The characterization of circulating
tumor-derived
DNA (ctDNA) has recently emerged in the field of oncology as a powerful method to identify
tumor-specific genetic aberrations using peripheral blood testing. Several technical precautions are needed at the pre-analytic stage (given the short half-life of free
nucleic acids in plasma), and numerous techniques-with different sensitivities-are available to identify these molecular aberrations, ranging from the detection of single point mutations to extended genetic screening panels. Although a "liquid biopsy" cannot be substituted for the pathological examination of tissue specimens for diagnostic purposes, it can sometimes
complement pathology results or serve as a proxy approach for particular
lymphoma presentations where biopsies are sometimes difficult to perform.
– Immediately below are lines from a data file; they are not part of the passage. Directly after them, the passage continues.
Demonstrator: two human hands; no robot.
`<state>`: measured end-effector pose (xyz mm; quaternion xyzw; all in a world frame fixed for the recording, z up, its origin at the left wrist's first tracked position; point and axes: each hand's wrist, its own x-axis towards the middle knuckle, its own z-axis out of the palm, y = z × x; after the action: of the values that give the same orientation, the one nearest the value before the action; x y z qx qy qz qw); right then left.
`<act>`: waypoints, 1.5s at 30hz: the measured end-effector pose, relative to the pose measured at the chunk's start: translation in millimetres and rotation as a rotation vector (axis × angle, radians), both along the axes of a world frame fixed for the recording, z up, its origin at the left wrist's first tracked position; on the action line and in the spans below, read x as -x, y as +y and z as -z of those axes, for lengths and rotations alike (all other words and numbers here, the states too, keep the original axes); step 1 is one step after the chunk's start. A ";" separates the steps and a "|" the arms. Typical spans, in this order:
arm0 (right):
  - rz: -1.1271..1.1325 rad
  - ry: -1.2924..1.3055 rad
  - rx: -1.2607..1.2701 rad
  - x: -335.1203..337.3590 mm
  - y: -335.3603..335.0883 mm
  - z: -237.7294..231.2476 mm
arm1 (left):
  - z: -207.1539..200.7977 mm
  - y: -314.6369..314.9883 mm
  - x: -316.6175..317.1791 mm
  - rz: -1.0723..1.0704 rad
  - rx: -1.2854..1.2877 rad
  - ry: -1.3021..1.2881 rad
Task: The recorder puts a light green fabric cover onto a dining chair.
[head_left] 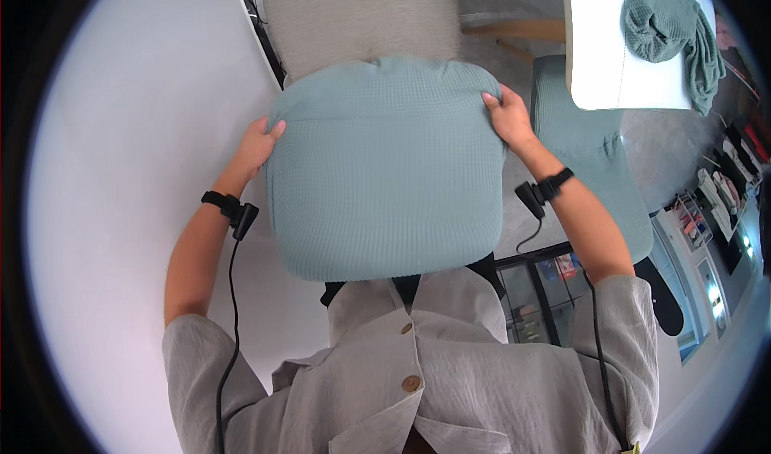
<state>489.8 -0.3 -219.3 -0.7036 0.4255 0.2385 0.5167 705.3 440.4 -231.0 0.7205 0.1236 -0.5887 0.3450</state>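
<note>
A pale blue-green waffle-textured seat cover [385, 173] lies over a broad padded seat in front of me. Its front and sides look smooth, while the far edge is gathered and wrinkled against a beige chair back [361, 16]. My left hand [259, 145] grips the cover at its far left side, thumb on top and fingers hidden beneath the edge. At the far right corner my right hand [509, 118] pinches the same fabric, its thumb on top and the other fingers mostly out of sight. Both hands are closed.
A white table [594, 44] at the far right carries a crumpled green waffle cloth [662, 24] hanging over its edge. Below it stands another chair with a green cover [602, 165]. A white wall or panel [152, 116] runs along my left. Black cables trail from both wrists.
</note>
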 end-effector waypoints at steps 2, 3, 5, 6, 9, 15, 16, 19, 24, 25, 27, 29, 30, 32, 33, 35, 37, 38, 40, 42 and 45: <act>-0.089 -0.028 0.128 1.1 4.6 27.2 | 17.9 1.6 4.2 -0.015 0.001 -0.024; -0.106 0.008 0.157 -5.6 12.9 38.7 | 30.2 3.8 1.8 0.008 -0.045 -0.070; -0.121 0.045 0.182 -15.5 15.9 61.8 | 57.2 9.0 -6.0 0.033 -0.097 -0.114; -0.094 0.004 0.221 -17.2 15.6 78.7 | 73.2 14.6 -8.0 0.069 -0.135 -0.147; -0.083 -0.096 0.318 -23.3 0.4 131.9 | 115.2 7.0 -17.7 0.045 -0.161 -0.177; -0.083 -0.101 0.464 -44.8 -10.4 208.4 | 147.0 -5.7 -31.1 -0.172 -0.069 -0.061; -0.094 0.011 0.413 -42.9 -13.7 213.2 | 142.6 -3.9 -31.1 -0.272 -0.032 0.042; 0.612 0.088 -0.431 -20.6 -13.5 180.7 | 106.7 21.2 -19.8 -0.528 0.211 0.435; 0.680 0.110 -1.065 51.2 -1.2 87.7 | 68.0 84.1 50.4 -0.722 0.161 0.472; 0.660 0.056 -1.082 65.8 1.6 82.7 | 66.5 88.2 56.9 -0.716 0.162 0.448; 0.531 0.106 -0.999 84.3 7.3 85.7 | 71.0 85.6 58.1 -0.653 0.083 0.441; 0.403 0.156 -0.912 89.2 6.0 93.8 | 82.1 78.7 55.6 -0.590 0.007 0.436; 0.497 0.194 -0.765 77.8 8.8 99.2 | 88.2 68.1 51.6 -0.513 0.031 0.351; 0.614 0.258 -0.564 57.4 8.1 123.5 | 107.9 64.7 42.1 -0.439 0.041 0.258; 0.575 0.274 -0.481 46.5 6.5 139.9 | 130.4 67.8 37.8 -0.377 -0.017 0.184; 0.370 0.205 -0.310 30.5 -5.1 172.3 | 179.0 58.6 21.2 -0.313 -0.063 0.118; 0.344 0.210 -0.233 22.6 -21.4 210.9 | 219.1 44.4 2.8 -0.256 -0.100 0.050; 0.303 0.194 -0.178 12.1 -22.8 232.4 | 232.3 43.3 -7.7 -0.260 -0.105 0.039; 0.235 0.141 -0.137 -5.2 -14.7 252.5 | 253.8 47.6 -20.4 0.054 -0.032 -0.216; 0.163 0.073 -0.117 -23.7 0.6 272.3 | 268.4 72.8 -24.0 -0.202 -0.029 -0.106; 0.072 0.094 -0.071 6.7 -13.3 278.5 | 258.1 59.3 -2.4 -0.388 -0.033 0.151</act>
<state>483.1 -13.6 -497.8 -0.6571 0.4656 0.2672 0.5292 707.7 499.7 -489.1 0.6425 0.2952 -0.5616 0.4297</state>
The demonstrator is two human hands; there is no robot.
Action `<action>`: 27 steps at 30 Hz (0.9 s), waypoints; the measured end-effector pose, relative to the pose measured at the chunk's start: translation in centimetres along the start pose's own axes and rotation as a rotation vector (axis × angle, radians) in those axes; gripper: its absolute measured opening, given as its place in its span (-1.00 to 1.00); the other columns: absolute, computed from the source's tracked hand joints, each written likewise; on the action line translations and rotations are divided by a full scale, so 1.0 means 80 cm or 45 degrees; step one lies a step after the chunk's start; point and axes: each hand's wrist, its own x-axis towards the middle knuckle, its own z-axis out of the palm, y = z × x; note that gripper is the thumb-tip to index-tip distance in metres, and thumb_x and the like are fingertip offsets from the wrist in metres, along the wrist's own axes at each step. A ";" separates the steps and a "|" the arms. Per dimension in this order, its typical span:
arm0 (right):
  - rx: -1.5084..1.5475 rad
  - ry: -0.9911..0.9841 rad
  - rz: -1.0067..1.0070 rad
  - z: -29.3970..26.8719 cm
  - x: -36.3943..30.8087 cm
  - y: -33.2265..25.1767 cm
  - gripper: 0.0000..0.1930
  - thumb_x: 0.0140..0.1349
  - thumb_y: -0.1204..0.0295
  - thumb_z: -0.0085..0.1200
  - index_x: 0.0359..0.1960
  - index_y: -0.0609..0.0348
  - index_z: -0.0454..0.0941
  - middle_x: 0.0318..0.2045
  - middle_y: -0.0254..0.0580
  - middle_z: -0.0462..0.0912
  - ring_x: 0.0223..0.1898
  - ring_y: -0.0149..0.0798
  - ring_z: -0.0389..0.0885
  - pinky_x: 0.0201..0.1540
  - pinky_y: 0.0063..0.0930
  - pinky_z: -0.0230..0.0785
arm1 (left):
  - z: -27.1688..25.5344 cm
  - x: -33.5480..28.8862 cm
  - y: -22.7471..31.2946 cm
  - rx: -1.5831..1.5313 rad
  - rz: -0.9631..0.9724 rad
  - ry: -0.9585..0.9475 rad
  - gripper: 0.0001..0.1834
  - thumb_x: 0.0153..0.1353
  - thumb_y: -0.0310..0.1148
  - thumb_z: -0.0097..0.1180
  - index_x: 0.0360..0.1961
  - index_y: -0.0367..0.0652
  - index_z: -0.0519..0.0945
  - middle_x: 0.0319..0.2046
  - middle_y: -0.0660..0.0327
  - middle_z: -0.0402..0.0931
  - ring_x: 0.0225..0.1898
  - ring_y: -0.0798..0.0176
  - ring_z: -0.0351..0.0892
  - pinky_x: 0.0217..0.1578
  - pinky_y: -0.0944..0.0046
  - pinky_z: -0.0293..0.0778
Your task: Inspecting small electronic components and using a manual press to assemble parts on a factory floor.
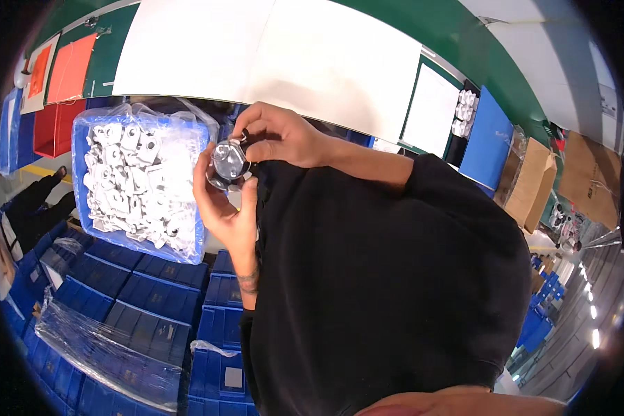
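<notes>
Both hands meet around a shiny round metal part (pixel 230 161), held up in front of my chest beside the blue bin. My left hand (pixel 223 216) cups it from below and from the left, with the thumb and fingers closed on its rim. At its upper right, my right hand (pixel 288 141) grips the edge between curled fingers and thumb. A small dark piece shows by the right fingertips; its kind is too small to make out. Left of my hands, the blue bin (pixel 78 182), lined with clear plastic, holds many white and silvery parts (pixel 135 184).
A white-topped table (pixel 326 62) runs across the far side. Stacked blue crates (pixel 149 295), partly under plastic wrap, stand at the lower left. On the right are white parts (pixel 466 111), a blue board (pixel 487 139) and a cardboard box (pixel 532 182). Another person's dark-clothed legs (pixel 35 201) show far left.
</notes>
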 end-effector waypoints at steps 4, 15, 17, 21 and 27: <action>0.114 0.080 0.000 -0.013 0.006 -0.001 -0.68 0.27 0.43 0.15 -0.02 0.21 0.35 -0.26 -0.28 0.58 -0.20 -0.50 0.54 -0.16 -0.58 0.39 | 0.013 0.006 -0.007 0.064 -0.031 0.019 -0.25 0.01 -0.63 0.28 0.25 -0.35 0.23 0.22 -0.04 0.30 0.20 0.08 0.33 0.21 0.16 0.25; 0.119 -0.066 0.085 -0.036 0.026 -0.022 -0.64 0.24 0.47 0.17 0.02 0.18 0.34 -0.21 -0.27 0.56 -0.18 -0.44 0.55 -0.17 -0.58 0.42 | 0.025 0.021 -0.016 0.085 0.007 0.081 -0.25 0.07 -0.41 0.35 0.23 -0.30 0.22 0.24 -0.09 0.26 0.23 0.07 0.29 0.22 0.15 0.24; -0.068 -0.115 -0.018 -0.035 0.025 -0.036 -0.57 0.18 0.48 0.22 0.05 0.18 0.35 -0.17 -0.25 0.59 -0.12 -0.42 0.57 -0.20 -0.58 0.44 | 0.029 0.019 -0.014 -0.008 -0.060 0.104 -0.25 0.10 -0.31 0.35 0.22 -0.23 0.19 0.28 -0.13 0.19 0.23 0.04 0.28 0.20 0.13 0.27; -0.298 -0.063 -0.017 -0.033 0.025 -0.051 -0.51 0.12 0.47 0.26 0.10 0.15 0.38 -0.09 -0.25 0.61 -0.06 -0.39 0.59 -0.25 -0.58 0.45 | 0.036 0.019 -0.020 -0.022 -0.102 0.156 -0.24 0.10 -0.21 0.35 0.21 -0.22 0.19 0.28 -0.11 0.19 0.23 0.06 0.27 0.20 0.14 0.27; -0.563 -0.080 -0.112 -0.036 0.025 -0.061 -0.55 0.10 0.40 0.29 0.06 0.10 0.48 -0.06 -0.27 0.63 -0.16 -0.34 0.65 -0.34 -0.56 0.47 | 0.044 0.010 -0.029 -0.124 -0.160 0.219 -0.21 0.11 -0.13 0.34 0.22 -0.21 0.18 0.26 -0.08 0.21 0.24 0.07 0.26 0.24 0.13 0.21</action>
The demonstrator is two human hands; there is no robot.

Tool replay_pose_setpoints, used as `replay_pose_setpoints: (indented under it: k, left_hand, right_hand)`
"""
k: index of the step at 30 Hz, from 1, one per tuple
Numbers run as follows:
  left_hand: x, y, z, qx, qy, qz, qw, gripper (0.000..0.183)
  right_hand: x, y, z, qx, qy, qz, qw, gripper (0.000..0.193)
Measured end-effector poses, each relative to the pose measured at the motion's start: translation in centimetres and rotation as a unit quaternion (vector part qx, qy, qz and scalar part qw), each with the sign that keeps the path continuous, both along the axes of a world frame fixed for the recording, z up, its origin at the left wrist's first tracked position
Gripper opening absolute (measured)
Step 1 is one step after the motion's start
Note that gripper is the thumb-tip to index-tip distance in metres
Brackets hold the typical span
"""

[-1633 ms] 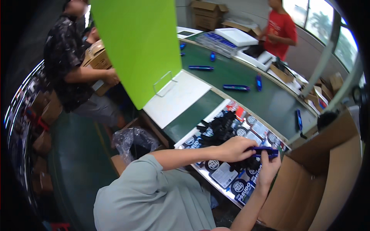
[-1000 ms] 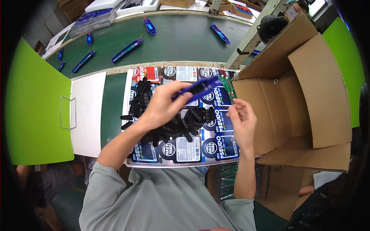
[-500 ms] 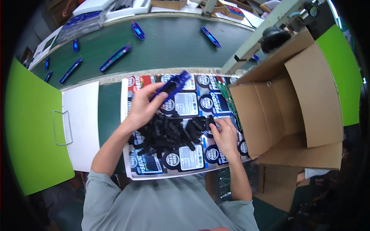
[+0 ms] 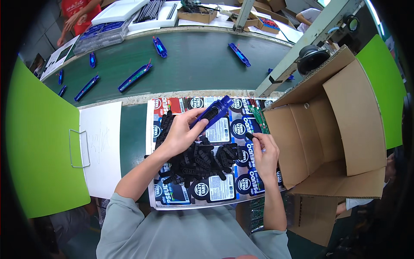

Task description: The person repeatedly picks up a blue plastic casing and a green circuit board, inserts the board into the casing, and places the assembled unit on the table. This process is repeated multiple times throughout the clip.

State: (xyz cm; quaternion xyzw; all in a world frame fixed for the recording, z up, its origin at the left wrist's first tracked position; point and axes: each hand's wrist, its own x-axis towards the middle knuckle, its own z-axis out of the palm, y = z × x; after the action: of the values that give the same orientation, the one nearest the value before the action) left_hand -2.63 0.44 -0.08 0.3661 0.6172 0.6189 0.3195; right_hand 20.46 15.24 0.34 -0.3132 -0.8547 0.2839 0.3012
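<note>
My left hand [image 4: 183, 131] grips a blue plastic housing [image 4: 221, 106], tilted up to the right, with a black insert showing in its hollow. In my right hand [image 4: 267, 157], thumb and fingertips pinch a small black plastic piece [image 4: 249, 135], mostly covered by the fingers. Between and below the hands lies a heap of black plastic pieces [image 4: 196, 162] on printed sheets [image 4: 222, 190]. Green circuit boards with red wires [image 4: 258, 117] rest at the sheets' right edge, near my right hand.
An open cardboard box [image 4: 297, 142] stands at the right. Beyond the sheets, a green conveyor belt [image 4: 194, 64] carries several blue housings [image 4: 135, 77]. Left is a green board [image 4: 43, 142] beside white paper [image 4: 103, 151]. A person in red [image 4: 82, 15] stands at the far left.
My right hand has lifted away from the heap's right side, a black piece in its fingertips. The whole view has shifted; my left hand still holds the blue housing.
</note>
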Motion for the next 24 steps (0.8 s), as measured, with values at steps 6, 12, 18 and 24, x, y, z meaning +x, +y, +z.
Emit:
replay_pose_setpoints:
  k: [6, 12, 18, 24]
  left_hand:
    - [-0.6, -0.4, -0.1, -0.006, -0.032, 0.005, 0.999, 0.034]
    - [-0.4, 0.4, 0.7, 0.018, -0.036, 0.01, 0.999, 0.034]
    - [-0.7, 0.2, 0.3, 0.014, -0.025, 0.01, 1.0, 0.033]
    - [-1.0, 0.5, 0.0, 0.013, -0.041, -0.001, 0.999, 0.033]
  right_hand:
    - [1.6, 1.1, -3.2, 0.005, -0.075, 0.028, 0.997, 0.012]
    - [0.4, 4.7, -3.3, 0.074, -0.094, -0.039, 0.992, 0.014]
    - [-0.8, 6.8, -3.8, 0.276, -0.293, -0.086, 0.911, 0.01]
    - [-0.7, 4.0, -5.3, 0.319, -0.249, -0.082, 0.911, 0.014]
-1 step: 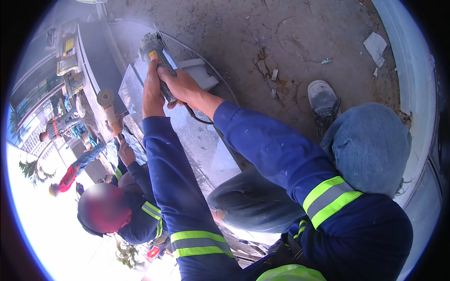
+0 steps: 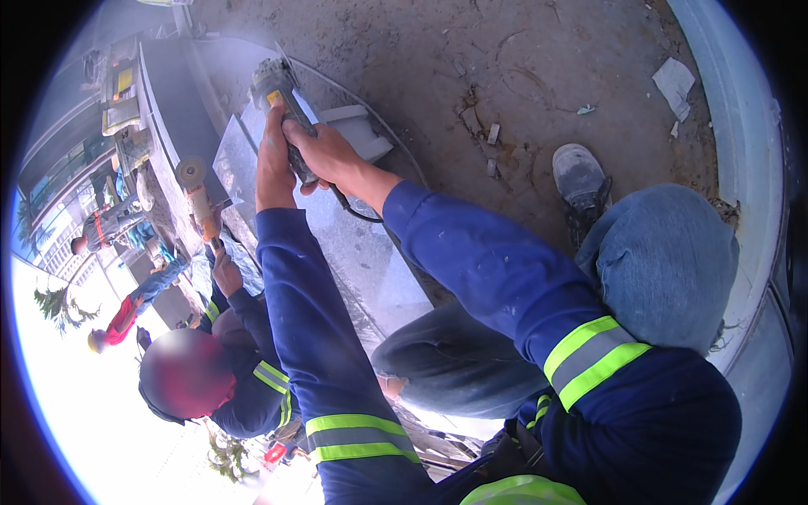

Moreover, ctDNA testing can characterize, at diagnosis or during treatment, mutations that may contribute to the choice of an optimal targeted
therapy (such as
Bruton tyrosine kinase or EZH2 inhibitors) or detect the emergence of resistance to those
therapies. High levels of ctDNA before treatment appear to be correlated with advanced disease stages and prognosis in diffuse large B-cell and
follicular lymphomas. Real-time follow-up of ctDNA levels during
therapy in several
lymphoma subtypes (diffuse large B-cell and Hodgkin
lymphomas) has been explored: preliminary studies have demonstrated that this monitoring technique can predict clinical outcomes (end of treatment response and risk of progression
after treatment completion) and that this approach may
complement the information provided by metabolic imaging assessments. Technical standardization and careful prospective evaluation of the role of ctDNA monitoring in clinical studies represent current important challenges to allowing its application in routine practice.